The story of the phoenix is that at the end of life it goes from home and builts a special nest. In that nest it sits until near death at which point it lights the nest on fire and burns to death. As the flames die back and the ashes cool, where the heart of the fire was, there is a golden egg. Eventually the egg hatches and the reborn/newborn phoenix rises from the ashes of the old.
This is similar to the spiritual mechanics behind our Lenten life because we are on the path to our own Easter rebirth. To get there however, we have to answer the call to die in fire and ash. As Bonhoeffer well knew, the life that brought us to this day is not the life that can bring us to tomorrow and that Great Gettin’ Up Morning. In a larger sense, this is a variant on the saying that “a problem cannot be solved by the level of thinking which led to the problem in the first place.”
There are times in our life where we are making small and gradual changes, that’s called daily life and growth. There are however moments when we need to take everything we are and have, put it in a big pile, and burn it to ash. In doing so we find, as Fflewddur Fflam did in The High King, that the fire tests and refines into beauty.
This is also part of the work of both our twelve step friends and those in psychology, getting us to face letting go of everything we know in order to grasp something greater. All of our certainties, all of our stories, all of our past life to this day has to be laid upon the altar and burned with fire. This is not even a one time thing, as Much Afraid found out in Hinds Feed on High Places. Throughout her journey she laid herself-thus-far on the altar and burned it all in fire.

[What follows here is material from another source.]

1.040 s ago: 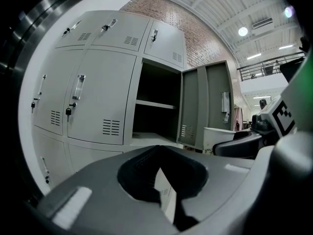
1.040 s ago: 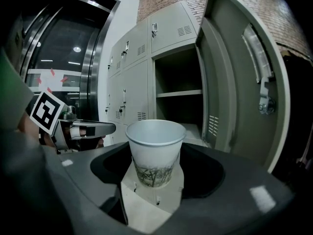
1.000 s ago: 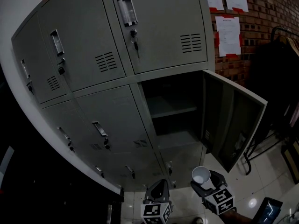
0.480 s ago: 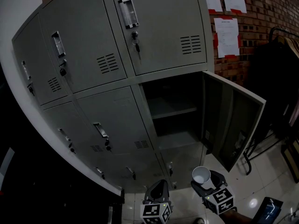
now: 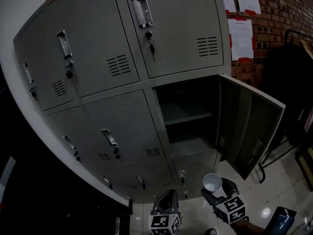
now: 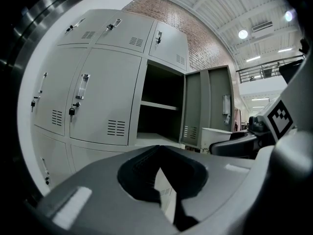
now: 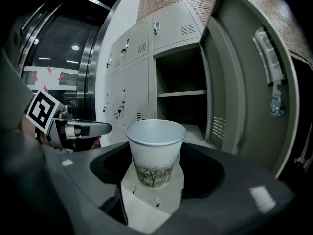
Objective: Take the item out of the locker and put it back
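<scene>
Paper cup: white, tapered, rolled rim, 1 greenish printed band near its base. It stands upright, clamped between the jaws of the right gripper, outside the open locker compartment. Left gripper: jaws together, nothing between.

wall: red brick — papers pinned | floor: glossy pale tiles | rack: dark clothes | ceiling: round lamps lit
</scene>
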Action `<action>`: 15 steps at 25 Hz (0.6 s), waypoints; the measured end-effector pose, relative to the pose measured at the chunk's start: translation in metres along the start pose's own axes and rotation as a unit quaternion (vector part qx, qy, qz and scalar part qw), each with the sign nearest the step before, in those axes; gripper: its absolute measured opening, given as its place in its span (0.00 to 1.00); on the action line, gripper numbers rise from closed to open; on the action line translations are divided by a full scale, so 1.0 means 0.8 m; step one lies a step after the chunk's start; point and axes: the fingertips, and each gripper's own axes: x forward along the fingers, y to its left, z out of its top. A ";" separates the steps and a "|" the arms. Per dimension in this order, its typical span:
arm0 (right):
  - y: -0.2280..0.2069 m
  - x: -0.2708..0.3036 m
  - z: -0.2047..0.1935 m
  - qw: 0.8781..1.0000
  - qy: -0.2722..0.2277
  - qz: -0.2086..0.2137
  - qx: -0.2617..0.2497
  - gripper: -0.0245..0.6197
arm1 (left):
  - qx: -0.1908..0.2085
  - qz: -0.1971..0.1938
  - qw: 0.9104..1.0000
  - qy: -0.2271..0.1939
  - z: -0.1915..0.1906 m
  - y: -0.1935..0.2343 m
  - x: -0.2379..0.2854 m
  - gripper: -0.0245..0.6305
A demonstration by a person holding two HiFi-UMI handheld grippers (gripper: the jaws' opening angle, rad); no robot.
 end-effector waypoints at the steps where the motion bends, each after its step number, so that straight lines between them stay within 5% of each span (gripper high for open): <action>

While self immolation may seem a particularly unhelpful image (and, if it ends just in death it really, really is) the practice of laying our whole self down is a fairly important part of spiritual growth.

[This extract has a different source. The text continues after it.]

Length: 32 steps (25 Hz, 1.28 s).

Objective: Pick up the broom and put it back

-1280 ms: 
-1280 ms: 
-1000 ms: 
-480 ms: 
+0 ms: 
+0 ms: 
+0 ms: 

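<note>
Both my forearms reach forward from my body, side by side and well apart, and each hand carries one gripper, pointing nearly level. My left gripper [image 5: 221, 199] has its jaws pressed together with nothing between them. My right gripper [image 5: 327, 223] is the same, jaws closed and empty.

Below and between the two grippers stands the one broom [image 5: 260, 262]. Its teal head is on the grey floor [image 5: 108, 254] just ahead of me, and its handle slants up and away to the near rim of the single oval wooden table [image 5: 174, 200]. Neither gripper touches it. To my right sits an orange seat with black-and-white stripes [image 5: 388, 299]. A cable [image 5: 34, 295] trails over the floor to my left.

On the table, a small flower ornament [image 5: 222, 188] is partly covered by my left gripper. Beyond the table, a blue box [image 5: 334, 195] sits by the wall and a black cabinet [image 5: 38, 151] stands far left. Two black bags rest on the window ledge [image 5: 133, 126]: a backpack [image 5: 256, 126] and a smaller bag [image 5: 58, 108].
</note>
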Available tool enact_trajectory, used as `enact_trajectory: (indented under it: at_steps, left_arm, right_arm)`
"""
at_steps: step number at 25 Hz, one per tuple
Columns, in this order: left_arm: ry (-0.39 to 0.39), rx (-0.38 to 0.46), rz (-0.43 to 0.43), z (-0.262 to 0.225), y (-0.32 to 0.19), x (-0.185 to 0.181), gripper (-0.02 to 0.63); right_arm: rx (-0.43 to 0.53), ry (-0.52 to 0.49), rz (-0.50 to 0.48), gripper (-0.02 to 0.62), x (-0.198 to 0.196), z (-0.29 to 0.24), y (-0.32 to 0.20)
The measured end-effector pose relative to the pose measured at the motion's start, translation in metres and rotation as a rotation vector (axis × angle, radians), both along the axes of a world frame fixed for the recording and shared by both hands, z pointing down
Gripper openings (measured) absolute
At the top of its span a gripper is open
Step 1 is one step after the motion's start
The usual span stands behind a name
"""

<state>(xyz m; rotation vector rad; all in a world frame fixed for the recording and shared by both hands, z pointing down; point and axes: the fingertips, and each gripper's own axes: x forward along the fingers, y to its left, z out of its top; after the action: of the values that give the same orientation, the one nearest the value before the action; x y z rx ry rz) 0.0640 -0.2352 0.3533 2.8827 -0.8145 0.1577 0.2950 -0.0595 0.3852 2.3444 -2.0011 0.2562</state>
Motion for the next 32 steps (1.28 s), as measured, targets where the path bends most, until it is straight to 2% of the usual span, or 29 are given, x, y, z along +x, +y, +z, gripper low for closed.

The Self I bring to today is a compound of many smart and stupid things. It is a being of brilliance and thoughtlessness driven by compassion and atavistic fear. If I simply build on what I have, adding compensation mechanisms to get around the dumb reactions and building bypasses to avoid the Bad Neighborhoods in my heart, I gradually become a shambling mess made up of bits and pieces bound together with chewing gum and bailing wire. Eventually, I end up making Frankenstein’s monster look like an orderly assemblage of regular parts.
Like a Ponderosa forest gradually being overtaken by spruce undergrowth and choked out by hypertrophic organisms, I need a fire to clear things up. I need to take my life and look at all the parts, sort the keepers and trash the junk. And, since we tend to carry our junk around like anti-treasures, everything not worth keeping goes into the fire. Everything that is worth keeping gets tested by fire and polished into new life (this is a biblical image by the way).
Like the phoenix, I need to die to the old life in order to be born anew into resurrection life. Golly, there’s something vaguely familiar about that idea, isn’t there? Almost as if this was part of what it means to say “he died for me, I’ll live for him.” Almost as if letting go of who I am in order to become someone more were the POINT of spiritual life.
Since we suck so badly at doing this kind of growth and life, the church has given us two seasons a year in which we can look at ourselves, dust out the cobwebs, and burn all the chametz into ash. And so the phoenix’s burning to ash as the door to new life is very like our own ash day and what comes after. It is a good visual symbol of what we do as we lay our life on the altar of grace, burn it all to ash as a whole offering unto the Lord, and then sift through the ash to find the life that is hidden there so we can celebrate and rejoice that “our chains are gone.”